Data Engineer Resume Example
Data engineering is judged on pipelines that are reliable, fast, and trusted. Your resume should read like a record of data people could depend on: latency you cut, quality you guaranteed, models analysts actually used. The example below leads with exactly that — swap in your own stack.
What makes a strong data engineer resume
Quantify the dimensions data engineering is measured by: freshness/latency (24h → 30min), volume (TB/day, rows), reliability (failed loads prevented), and adoption (analysts and teams who depend on your tables). "Built the pipeline" is vague; "cut data latency from 24h to 30min" is a result.
Show the modern stack in context. Strong resumes pair the tools with what they did: orchestration (Airflow, Dagster), transformation (dbt, Spark), warehouses (Snowflake, BigQuery, Redshift), and ingestion (Kafka, connectors). A reviewer wants to see you've run these in production, not just listed them.
Emphasize data quality and modeling — that's what separates a data engineer from a backend engineer who happens to move data. Tests that caught bad loads, a well-modeled mart that many teams use, schema and contract decisions: these signal you make data trustworthy, not just available.
Then mirror the posting. Data stacks vary widely (Snowflake vs. BigQuery vs. Databricks; Airflow vs. dbt-centric), so lead with the tools the role names and that you know best, and keep the layout ATS-friendly.
Key skills and technologies to include
- Core: SQL (deep), Python, data modeling
- Pipelines: Airflow/Dagster, dbt, Spark, streaming (Kafka)
- Warehouses/lakes: Snowflake, BigQuery, Redshift, Delta/Parquet
- Quality: testing, data contracts, observability/lineage
- Cloud: AWS/GCP/Azure data services, infrastructure basics
How to tailor this example to your experience
Match the stack to the job description — a Snowflake/dbt shop and a Spark/Databricks shop want different versions of this resume. Swap in your own pipelines and the metrics that fit them (latency, volume, cost, reliability). Lighter on experience?
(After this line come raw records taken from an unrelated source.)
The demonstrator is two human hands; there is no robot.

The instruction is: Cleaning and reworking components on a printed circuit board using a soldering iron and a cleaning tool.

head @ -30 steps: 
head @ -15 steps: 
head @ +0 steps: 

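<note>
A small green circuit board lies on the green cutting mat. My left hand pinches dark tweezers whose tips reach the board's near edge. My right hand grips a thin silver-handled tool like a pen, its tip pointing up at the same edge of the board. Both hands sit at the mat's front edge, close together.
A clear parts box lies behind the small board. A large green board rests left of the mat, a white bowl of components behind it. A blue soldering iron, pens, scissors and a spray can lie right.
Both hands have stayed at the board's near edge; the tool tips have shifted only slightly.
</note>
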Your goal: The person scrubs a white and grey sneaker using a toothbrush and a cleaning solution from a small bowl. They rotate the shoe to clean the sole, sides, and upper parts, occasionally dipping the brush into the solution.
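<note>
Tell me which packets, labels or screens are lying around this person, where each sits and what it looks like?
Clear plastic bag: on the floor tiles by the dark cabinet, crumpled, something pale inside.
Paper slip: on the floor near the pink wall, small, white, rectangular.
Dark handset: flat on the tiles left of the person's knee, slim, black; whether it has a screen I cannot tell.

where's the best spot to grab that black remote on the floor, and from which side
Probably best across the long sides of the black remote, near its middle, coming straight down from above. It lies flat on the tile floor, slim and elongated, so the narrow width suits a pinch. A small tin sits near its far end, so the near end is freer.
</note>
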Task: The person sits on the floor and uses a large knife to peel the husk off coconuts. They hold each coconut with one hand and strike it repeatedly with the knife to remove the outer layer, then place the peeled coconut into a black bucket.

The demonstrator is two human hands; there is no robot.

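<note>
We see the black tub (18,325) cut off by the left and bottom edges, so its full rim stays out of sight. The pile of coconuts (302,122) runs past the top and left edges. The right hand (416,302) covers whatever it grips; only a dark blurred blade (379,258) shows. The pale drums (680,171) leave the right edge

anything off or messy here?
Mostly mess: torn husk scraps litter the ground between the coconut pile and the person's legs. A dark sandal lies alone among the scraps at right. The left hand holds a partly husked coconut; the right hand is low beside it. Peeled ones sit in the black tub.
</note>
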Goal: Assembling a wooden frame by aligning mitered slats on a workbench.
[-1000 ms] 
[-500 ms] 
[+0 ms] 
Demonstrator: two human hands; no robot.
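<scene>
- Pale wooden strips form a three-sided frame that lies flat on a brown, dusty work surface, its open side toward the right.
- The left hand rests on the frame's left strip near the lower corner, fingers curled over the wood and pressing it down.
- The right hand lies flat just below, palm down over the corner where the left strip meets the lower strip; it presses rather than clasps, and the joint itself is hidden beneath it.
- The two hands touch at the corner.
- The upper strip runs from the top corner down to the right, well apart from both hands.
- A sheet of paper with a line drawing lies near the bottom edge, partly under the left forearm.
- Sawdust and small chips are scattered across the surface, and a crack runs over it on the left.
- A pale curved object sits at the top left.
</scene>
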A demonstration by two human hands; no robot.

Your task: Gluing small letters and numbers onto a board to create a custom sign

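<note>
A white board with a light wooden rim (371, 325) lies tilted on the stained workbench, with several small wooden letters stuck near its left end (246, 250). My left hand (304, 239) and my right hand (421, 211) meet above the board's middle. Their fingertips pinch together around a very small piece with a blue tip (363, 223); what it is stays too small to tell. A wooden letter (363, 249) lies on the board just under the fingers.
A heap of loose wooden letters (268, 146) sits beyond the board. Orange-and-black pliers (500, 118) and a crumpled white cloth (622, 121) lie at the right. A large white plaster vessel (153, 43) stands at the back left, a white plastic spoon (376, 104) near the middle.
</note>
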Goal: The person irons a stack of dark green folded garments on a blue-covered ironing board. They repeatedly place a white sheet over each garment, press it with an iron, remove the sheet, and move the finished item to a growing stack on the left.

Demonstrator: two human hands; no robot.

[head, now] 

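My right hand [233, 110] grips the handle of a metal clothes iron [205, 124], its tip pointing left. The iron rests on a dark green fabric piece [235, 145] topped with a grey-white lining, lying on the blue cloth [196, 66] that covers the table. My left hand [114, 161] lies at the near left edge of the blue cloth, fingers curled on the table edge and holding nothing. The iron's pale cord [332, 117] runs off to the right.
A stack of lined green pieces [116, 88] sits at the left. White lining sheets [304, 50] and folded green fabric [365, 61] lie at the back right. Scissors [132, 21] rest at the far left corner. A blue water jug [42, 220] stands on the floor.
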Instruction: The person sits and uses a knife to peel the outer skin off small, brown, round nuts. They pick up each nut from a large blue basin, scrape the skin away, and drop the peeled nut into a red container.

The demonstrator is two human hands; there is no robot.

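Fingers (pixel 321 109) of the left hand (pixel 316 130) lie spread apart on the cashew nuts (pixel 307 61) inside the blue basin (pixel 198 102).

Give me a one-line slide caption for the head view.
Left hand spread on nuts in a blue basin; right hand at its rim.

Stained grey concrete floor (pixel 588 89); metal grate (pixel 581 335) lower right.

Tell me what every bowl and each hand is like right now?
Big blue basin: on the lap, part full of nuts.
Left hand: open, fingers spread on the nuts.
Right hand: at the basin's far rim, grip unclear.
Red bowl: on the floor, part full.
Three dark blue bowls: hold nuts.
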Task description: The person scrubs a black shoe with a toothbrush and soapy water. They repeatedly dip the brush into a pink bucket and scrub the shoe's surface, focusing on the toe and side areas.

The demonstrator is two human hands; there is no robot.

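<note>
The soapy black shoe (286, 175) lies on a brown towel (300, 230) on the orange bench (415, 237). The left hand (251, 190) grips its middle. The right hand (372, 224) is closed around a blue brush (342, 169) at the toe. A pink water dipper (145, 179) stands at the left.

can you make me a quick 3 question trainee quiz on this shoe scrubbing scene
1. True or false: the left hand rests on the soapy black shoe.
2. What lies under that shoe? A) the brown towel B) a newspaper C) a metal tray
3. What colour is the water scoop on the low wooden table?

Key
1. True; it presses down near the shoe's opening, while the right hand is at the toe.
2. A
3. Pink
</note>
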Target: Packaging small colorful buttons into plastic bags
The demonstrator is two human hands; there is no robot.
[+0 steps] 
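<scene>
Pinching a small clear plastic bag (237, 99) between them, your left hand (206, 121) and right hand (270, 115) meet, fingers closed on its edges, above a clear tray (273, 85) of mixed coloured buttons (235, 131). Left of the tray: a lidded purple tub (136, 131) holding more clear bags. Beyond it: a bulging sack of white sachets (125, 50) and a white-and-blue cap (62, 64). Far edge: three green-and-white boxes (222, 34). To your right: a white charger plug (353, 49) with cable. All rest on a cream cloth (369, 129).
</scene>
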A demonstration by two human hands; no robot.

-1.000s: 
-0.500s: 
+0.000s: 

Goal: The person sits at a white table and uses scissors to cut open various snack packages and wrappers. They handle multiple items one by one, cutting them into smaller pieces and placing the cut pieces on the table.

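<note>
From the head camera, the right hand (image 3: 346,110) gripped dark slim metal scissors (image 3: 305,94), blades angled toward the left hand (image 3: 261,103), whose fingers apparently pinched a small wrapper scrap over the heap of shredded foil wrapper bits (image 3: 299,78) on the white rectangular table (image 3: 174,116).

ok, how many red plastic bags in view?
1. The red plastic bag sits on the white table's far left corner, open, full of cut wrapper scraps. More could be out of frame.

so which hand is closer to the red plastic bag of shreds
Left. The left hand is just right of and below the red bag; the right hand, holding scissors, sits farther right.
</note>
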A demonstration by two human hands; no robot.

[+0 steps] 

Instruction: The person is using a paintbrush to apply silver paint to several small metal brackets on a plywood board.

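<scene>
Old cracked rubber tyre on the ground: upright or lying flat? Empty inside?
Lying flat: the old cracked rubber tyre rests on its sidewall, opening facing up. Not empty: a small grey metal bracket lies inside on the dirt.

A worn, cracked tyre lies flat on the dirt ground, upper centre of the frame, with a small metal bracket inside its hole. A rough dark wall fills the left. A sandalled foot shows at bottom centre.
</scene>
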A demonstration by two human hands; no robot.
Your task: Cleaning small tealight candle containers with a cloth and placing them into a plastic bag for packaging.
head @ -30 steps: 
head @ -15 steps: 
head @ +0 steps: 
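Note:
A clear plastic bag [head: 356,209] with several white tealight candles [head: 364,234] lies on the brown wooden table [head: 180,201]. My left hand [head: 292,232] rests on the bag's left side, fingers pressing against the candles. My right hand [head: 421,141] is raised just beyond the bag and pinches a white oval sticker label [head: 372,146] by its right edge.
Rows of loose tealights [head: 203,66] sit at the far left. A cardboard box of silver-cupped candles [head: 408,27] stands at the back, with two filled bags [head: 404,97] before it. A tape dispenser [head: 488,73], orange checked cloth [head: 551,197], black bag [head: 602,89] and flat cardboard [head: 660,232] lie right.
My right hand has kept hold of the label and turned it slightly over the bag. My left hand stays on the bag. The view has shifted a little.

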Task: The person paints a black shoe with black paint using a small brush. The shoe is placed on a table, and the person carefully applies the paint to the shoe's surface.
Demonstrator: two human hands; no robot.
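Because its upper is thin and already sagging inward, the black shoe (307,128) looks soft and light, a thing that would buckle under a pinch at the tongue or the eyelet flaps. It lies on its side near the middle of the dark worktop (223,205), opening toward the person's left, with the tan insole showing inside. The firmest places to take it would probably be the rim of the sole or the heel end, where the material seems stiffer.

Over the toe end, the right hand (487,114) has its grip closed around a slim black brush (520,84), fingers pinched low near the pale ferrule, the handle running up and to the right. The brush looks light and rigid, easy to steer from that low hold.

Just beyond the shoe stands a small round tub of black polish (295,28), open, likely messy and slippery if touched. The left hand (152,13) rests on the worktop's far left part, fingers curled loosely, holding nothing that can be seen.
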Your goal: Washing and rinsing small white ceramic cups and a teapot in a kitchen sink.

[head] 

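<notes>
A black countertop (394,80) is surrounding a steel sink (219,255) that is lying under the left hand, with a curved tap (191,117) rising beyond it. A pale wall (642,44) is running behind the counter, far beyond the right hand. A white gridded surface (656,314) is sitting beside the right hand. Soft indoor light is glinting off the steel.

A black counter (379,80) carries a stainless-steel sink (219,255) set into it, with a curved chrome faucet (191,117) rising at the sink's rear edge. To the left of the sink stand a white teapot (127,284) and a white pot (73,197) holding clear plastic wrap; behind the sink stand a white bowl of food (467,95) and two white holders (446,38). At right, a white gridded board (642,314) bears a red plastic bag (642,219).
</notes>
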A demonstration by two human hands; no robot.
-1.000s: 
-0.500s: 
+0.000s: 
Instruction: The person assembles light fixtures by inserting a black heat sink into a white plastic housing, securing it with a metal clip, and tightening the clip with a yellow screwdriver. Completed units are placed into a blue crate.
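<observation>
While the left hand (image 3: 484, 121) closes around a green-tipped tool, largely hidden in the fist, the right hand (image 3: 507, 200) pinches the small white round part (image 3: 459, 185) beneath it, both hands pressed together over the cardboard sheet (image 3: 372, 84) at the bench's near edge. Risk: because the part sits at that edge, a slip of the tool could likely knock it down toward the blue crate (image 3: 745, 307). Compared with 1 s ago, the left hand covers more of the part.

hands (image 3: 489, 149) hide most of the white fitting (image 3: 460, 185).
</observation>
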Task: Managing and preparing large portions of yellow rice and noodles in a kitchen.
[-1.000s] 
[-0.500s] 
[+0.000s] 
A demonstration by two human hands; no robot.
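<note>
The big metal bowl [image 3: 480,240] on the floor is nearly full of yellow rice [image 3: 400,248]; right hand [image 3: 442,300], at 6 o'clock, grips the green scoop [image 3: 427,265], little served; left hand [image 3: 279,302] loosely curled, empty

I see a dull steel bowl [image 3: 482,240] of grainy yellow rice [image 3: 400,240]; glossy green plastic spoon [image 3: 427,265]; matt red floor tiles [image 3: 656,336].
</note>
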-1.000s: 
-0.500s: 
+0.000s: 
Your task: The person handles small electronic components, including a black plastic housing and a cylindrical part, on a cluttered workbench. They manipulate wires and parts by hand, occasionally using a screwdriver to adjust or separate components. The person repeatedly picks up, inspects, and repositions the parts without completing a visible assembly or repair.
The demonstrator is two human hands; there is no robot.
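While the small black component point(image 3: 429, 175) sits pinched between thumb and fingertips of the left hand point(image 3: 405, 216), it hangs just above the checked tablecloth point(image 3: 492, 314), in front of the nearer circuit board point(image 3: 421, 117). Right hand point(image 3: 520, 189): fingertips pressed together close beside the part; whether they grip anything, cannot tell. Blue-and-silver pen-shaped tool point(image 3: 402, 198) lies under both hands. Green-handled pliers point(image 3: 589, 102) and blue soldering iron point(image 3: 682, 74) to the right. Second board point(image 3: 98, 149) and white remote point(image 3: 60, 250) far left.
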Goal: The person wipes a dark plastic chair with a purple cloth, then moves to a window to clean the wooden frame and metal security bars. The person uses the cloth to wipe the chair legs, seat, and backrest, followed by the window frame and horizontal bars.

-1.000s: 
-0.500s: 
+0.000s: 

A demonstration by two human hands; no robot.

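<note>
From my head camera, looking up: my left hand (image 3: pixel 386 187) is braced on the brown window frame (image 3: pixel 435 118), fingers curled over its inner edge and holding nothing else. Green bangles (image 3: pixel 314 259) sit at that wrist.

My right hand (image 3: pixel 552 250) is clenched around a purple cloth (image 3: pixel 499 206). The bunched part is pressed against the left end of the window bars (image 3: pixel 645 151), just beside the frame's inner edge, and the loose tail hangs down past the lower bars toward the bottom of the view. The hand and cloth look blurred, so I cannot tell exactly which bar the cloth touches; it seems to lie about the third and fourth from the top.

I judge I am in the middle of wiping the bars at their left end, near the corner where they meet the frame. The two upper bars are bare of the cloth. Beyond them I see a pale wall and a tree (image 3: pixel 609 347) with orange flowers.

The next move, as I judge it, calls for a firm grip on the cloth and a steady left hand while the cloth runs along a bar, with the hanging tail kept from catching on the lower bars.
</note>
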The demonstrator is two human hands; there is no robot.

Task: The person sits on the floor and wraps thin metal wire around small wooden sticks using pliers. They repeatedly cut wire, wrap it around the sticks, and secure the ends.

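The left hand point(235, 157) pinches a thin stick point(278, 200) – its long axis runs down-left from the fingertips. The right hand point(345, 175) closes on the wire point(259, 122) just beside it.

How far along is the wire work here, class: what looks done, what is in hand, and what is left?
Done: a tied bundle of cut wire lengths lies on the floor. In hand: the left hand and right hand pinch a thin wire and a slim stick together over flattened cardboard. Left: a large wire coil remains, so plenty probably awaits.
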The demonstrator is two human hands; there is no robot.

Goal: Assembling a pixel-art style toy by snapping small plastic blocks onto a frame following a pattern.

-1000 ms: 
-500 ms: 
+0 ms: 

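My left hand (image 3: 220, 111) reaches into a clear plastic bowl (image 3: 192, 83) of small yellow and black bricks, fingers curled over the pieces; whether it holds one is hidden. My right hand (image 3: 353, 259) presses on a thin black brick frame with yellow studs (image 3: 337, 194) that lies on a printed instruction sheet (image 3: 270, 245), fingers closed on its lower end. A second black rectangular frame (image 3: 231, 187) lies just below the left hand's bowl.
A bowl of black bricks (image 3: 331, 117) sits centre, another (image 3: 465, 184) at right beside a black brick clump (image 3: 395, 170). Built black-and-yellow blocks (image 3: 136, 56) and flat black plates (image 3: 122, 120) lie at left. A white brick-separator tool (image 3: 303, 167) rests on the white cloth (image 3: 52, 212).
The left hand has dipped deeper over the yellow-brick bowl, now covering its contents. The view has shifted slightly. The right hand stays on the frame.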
A project with a real pipeline (source → transform → warehouse) and a quality check demonstrates the fundamentals convincingly.
Frequently asked questions
- What's the difference between a data engineer and a data scientist resume?
- A data engineer resume is about building and operating reliable data infrastructure — pipelines, warehouses, quality. A data scientist resume is about analysis and modeling. Aim yours at the role; don't blur the two.
- How important is SQL on a data engineer resume?
- Central. SQL is the core skill — make depth obvious, and pair it with Python and your orchestration/warehouse tools. It should be one of the first things a reviewer sees.
- Do I need big-data tools like Spark?
- Helpful, and worth listing if you've used them, but match the posting. Plenty of strong data engineering runs on SQL, dbt, and a cloud warehouse — depth in the relevant stack beats name-dropping tools you've barely touched.